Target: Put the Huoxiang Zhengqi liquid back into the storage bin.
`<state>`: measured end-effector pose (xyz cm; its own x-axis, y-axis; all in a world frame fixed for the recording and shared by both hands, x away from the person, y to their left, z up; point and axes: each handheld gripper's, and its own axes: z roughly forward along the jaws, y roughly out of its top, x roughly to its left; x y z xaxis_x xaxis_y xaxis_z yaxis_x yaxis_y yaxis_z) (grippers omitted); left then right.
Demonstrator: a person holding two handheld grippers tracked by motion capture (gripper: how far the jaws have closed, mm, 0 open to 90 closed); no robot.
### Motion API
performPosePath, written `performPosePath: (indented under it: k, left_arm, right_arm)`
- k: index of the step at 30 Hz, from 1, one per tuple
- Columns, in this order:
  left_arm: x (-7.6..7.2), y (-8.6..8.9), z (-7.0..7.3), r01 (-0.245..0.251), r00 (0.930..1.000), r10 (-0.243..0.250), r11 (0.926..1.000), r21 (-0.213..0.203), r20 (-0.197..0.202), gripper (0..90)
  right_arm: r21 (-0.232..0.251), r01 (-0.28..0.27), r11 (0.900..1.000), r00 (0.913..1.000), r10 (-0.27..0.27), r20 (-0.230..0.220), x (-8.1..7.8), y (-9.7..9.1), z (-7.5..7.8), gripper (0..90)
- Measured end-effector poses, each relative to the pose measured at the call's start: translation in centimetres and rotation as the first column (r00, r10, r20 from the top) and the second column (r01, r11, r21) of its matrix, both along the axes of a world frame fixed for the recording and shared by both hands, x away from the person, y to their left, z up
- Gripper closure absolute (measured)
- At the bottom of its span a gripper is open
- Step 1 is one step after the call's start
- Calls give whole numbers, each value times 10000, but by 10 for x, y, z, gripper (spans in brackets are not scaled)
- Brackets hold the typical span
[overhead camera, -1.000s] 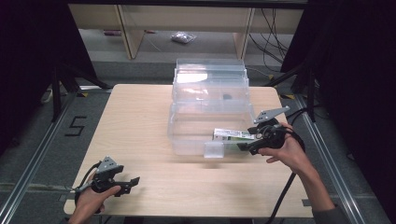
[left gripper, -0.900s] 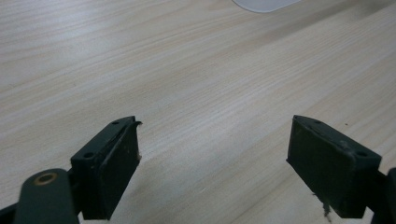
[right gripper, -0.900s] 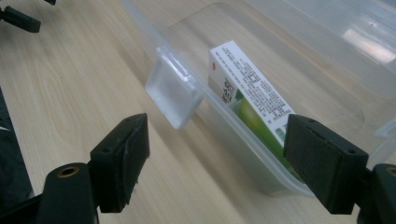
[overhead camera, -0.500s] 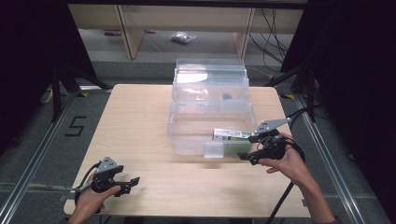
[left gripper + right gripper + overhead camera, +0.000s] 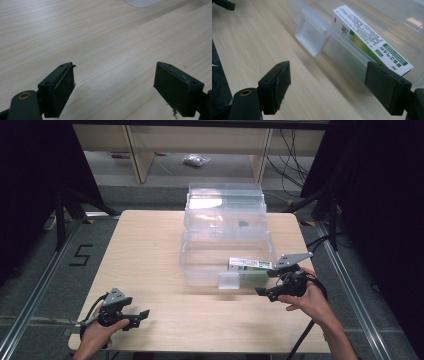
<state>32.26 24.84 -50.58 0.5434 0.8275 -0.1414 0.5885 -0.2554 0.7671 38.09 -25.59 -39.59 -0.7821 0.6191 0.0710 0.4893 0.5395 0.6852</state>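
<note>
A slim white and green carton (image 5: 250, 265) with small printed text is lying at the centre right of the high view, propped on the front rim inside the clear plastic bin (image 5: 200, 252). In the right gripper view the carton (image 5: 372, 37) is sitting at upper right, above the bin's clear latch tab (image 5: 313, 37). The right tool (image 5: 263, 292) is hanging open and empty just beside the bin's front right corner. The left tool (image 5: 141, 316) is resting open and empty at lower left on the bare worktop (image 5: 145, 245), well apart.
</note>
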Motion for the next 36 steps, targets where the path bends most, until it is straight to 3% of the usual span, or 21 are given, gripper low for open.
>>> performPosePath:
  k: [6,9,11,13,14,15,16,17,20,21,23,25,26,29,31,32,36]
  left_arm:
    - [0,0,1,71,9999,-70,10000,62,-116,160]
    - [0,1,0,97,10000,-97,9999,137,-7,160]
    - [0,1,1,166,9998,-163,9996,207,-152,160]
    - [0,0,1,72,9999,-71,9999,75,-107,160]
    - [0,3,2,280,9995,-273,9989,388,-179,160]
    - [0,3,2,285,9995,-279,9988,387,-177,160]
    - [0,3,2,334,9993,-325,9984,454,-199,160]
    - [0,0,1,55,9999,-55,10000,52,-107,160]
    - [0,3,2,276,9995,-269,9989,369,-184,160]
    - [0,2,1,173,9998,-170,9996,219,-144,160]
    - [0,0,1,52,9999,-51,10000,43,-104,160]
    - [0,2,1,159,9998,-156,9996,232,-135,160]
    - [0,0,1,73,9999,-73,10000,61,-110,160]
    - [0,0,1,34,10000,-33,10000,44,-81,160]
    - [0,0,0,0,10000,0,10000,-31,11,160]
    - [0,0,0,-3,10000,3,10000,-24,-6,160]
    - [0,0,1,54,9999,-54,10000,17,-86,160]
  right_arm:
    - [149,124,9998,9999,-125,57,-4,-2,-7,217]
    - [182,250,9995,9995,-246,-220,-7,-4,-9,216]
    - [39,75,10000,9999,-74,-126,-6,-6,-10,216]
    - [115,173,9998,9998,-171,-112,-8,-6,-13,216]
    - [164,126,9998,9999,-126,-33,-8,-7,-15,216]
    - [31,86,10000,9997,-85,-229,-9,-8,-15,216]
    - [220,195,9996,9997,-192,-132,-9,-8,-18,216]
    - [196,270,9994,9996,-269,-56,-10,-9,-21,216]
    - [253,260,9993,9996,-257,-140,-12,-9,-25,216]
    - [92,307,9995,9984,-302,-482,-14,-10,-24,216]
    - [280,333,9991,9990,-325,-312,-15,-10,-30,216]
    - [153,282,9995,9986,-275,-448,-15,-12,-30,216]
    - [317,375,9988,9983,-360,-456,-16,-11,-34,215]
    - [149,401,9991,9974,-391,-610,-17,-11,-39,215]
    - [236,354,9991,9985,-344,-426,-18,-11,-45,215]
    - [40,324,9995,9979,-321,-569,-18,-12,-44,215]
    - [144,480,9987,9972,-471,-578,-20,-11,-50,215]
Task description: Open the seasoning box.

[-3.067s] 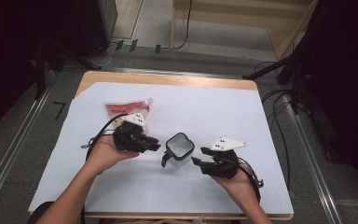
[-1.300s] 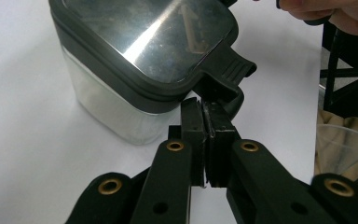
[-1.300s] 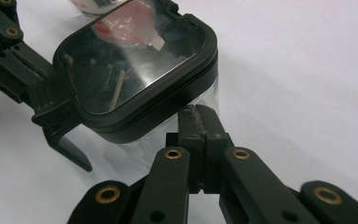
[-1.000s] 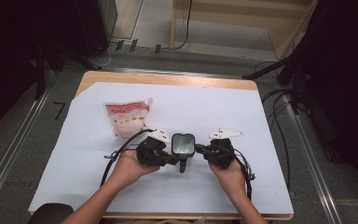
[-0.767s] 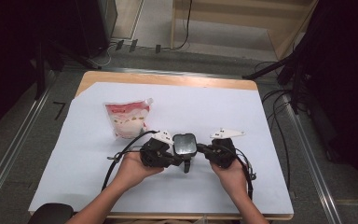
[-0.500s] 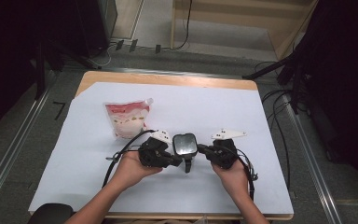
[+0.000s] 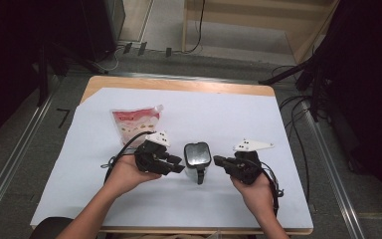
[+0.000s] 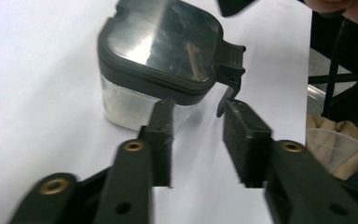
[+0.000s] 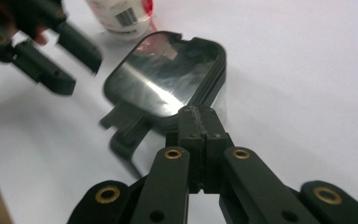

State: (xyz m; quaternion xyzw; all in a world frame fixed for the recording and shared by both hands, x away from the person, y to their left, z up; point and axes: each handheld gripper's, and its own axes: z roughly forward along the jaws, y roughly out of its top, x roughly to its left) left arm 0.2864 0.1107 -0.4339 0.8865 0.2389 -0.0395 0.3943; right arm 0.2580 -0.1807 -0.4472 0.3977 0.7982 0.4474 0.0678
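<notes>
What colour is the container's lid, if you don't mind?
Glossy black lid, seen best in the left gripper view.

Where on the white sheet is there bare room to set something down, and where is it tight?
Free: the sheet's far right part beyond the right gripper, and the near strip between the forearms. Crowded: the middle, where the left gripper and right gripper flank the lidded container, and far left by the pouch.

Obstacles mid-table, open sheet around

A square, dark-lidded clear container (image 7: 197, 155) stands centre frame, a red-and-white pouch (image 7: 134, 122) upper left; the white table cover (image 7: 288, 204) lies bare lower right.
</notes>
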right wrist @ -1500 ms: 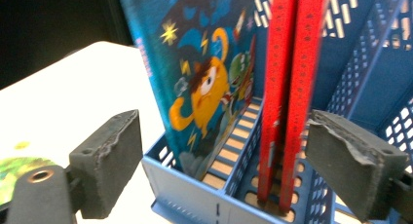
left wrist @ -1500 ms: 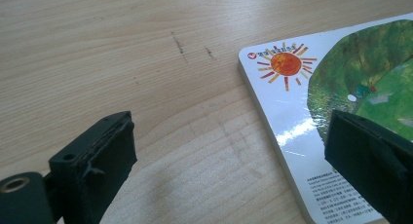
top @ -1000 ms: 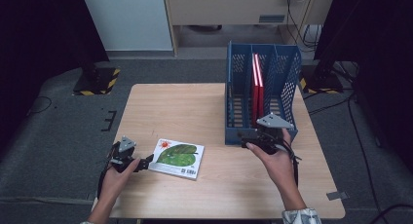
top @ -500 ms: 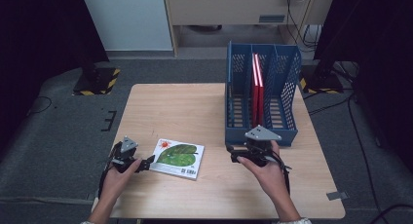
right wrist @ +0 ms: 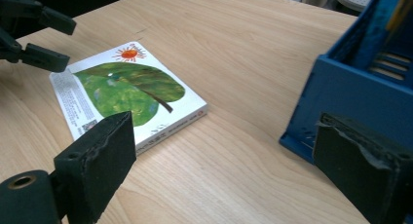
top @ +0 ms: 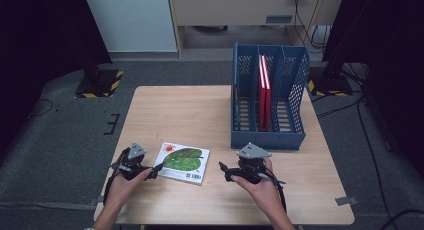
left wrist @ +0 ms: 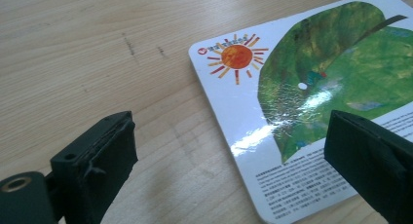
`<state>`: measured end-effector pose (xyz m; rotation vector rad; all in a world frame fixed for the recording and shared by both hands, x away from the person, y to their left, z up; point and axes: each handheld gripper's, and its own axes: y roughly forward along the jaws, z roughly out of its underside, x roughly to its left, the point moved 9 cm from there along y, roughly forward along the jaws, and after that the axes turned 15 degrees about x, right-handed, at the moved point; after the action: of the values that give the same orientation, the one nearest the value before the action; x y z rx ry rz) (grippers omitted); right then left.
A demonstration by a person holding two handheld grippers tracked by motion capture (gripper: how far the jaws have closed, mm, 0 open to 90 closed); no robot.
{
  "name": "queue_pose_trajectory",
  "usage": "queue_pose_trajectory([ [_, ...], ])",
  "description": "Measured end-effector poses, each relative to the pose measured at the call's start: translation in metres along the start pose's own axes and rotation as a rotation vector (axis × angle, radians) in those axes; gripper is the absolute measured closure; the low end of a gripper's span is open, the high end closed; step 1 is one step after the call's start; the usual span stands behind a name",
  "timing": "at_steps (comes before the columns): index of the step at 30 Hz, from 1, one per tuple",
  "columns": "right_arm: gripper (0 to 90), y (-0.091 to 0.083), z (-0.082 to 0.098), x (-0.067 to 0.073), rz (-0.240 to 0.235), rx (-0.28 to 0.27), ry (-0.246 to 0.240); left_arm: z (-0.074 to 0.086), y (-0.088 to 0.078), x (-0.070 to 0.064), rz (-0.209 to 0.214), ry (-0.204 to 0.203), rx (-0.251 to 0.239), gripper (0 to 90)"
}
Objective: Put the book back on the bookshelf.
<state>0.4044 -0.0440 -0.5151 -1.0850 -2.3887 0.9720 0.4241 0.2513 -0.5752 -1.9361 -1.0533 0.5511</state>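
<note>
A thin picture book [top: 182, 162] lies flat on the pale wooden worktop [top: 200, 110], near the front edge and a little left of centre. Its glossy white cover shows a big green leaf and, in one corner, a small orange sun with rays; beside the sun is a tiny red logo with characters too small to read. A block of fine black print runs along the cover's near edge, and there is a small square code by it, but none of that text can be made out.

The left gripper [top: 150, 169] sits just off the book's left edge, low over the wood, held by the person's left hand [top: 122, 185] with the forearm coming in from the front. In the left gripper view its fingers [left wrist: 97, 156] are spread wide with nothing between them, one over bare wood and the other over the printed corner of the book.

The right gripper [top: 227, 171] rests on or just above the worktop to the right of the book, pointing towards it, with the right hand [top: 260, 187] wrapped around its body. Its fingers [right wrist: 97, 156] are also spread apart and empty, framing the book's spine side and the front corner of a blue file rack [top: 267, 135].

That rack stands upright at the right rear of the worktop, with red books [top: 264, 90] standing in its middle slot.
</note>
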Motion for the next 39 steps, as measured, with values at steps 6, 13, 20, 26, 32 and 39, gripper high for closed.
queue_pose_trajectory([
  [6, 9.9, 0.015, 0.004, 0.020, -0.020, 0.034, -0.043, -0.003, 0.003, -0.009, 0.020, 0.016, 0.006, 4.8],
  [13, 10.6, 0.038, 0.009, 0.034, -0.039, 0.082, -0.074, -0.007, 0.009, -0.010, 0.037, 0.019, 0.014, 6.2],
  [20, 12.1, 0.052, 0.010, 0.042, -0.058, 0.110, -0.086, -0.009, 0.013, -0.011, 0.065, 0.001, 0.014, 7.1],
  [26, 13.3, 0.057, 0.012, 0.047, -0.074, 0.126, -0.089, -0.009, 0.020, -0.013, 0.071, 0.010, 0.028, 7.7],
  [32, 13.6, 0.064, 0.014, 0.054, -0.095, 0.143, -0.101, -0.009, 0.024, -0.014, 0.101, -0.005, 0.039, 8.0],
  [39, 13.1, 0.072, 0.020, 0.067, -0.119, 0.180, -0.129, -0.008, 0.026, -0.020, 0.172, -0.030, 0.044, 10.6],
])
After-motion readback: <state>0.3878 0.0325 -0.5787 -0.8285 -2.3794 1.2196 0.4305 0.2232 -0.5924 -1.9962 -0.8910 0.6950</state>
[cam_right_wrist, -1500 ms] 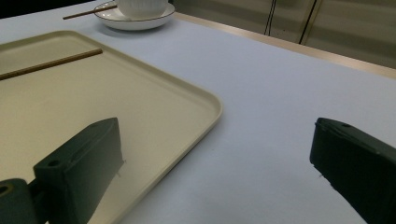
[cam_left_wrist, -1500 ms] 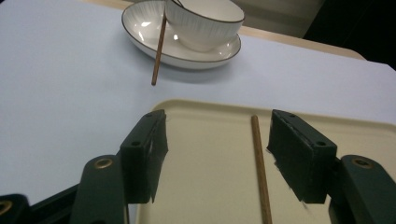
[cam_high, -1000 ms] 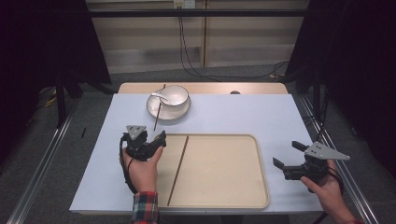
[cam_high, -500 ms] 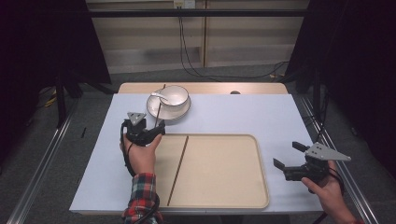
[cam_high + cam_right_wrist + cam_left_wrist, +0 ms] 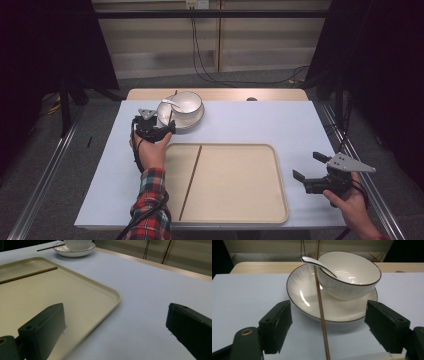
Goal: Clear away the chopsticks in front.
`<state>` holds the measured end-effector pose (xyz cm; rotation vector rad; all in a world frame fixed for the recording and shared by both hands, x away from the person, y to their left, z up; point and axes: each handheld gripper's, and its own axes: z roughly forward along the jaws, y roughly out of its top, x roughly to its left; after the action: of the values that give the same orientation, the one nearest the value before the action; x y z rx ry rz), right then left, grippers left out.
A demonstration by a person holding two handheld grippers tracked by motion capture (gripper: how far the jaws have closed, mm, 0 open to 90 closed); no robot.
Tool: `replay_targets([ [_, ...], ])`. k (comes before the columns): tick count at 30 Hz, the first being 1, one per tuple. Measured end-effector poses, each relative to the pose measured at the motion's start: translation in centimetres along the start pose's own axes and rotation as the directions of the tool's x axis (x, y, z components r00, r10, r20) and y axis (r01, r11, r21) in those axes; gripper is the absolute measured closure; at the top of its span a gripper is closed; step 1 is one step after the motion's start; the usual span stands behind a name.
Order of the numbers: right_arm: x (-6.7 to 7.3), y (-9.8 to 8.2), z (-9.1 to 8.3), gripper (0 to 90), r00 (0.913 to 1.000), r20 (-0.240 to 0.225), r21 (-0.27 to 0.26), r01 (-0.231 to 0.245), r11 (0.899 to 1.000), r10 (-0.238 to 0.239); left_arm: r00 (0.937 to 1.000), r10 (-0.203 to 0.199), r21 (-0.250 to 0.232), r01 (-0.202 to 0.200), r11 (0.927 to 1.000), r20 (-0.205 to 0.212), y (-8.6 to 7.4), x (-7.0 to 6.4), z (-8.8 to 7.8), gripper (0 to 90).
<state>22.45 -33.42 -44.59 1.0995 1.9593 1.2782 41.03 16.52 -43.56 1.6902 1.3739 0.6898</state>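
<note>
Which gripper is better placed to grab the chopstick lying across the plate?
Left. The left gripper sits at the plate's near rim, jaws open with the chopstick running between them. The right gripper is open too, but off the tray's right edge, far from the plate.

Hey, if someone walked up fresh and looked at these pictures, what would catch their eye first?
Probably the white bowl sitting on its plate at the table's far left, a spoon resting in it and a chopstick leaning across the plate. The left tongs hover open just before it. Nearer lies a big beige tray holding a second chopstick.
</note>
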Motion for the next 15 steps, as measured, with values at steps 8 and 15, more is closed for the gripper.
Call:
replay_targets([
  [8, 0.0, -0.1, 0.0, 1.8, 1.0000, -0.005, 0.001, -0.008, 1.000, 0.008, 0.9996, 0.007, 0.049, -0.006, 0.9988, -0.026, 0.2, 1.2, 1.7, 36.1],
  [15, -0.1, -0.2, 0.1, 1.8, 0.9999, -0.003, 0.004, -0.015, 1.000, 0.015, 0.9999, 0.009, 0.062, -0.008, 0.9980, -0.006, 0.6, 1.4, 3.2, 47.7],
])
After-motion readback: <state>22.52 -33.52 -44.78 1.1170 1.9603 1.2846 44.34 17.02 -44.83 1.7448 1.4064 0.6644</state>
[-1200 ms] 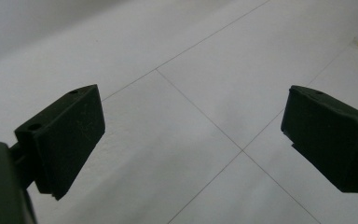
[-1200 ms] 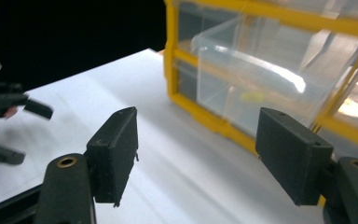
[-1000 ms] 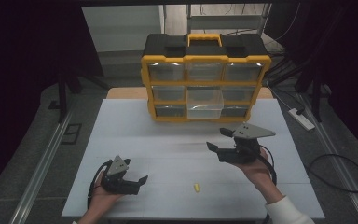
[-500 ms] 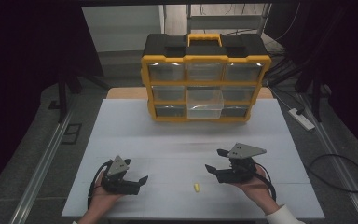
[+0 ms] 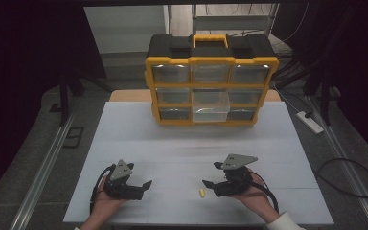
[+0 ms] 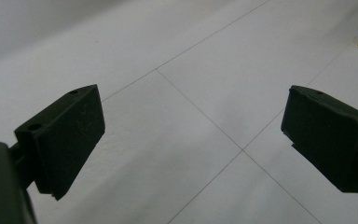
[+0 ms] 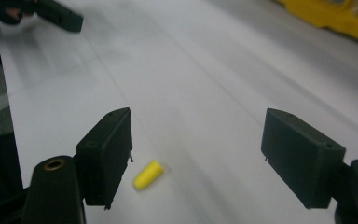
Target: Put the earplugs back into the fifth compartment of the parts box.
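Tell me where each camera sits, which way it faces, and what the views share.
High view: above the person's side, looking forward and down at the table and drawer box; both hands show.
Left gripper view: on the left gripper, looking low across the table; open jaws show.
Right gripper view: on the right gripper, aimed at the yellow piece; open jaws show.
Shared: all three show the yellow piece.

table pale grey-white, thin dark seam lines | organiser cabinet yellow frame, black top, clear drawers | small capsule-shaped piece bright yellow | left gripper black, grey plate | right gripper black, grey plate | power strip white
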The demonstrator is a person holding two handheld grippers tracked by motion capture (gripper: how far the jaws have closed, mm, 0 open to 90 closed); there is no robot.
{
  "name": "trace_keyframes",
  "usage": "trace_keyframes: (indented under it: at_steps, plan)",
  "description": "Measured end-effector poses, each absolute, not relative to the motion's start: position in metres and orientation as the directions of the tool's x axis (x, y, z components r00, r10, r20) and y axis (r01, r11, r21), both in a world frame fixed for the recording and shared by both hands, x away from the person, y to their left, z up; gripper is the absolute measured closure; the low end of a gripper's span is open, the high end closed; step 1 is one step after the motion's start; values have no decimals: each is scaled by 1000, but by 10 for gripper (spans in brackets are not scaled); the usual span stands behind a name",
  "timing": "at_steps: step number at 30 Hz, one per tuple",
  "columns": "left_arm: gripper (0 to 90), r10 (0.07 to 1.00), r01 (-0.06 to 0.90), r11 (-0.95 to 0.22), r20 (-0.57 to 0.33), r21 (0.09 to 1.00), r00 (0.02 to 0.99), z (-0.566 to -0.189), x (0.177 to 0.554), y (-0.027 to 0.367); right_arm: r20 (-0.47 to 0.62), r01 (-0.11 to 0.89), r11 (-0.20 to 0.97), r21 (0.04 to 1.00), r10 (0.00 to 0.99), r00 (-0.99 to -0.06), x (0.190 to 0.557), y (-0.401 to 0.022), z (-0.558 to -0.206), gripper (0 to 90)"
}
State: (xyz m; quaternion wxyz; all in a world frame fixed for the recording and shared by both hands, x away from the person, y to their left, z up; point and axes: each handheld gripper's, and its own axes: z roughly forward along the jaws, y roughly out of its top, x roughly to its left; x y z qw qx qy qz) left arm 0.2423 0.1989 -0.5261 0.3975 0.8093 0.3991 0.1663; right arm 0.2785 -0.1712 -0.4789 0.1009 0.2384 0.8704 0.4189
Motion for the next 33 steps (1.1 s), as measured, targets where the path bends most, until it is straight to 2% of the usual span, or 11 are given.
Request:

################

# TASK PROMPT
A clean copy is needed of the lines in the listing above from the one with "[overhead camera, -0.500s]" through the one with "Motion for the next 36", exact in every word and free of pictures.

# ANSWER TO THE EXERCISE
[overhead camera, -0.500s] 
[left gripper + right gripper + overhead camera, +0.000s] 
<state>32.26 24.84 -50.58 0.5434 0.8275 -0.1414 0.5885 -0.2554 0.7671 38.09 -25.59 -39.59 -0.7821 0.6191 0.0710 0.4893 0.5395 0.6852</state>
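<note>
A slim white and green carton (image 5: 250, 265) with small printed text is lying at the centre right of the high view, propped on the front rim inside the clear plastic bin (image 5: 200, 252). In the right gripper view the carton (image 5: 372, 37) is sitting at upper right, above the bin's clear latch tab (image 5: 313, 37). The right tool (image 5: 263, 292) is hanging open and empty just beside the bin's front right corner. The left tool (image 5: 141, 316) is resting open and empty at lower left on the bare worktop (image 5: 145, 245), well apart.
</note>
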Motion for the next 36 steps, targets where the path bends most, until it is straight to 3% of the usual span, or 21 are given, gripper low for open.

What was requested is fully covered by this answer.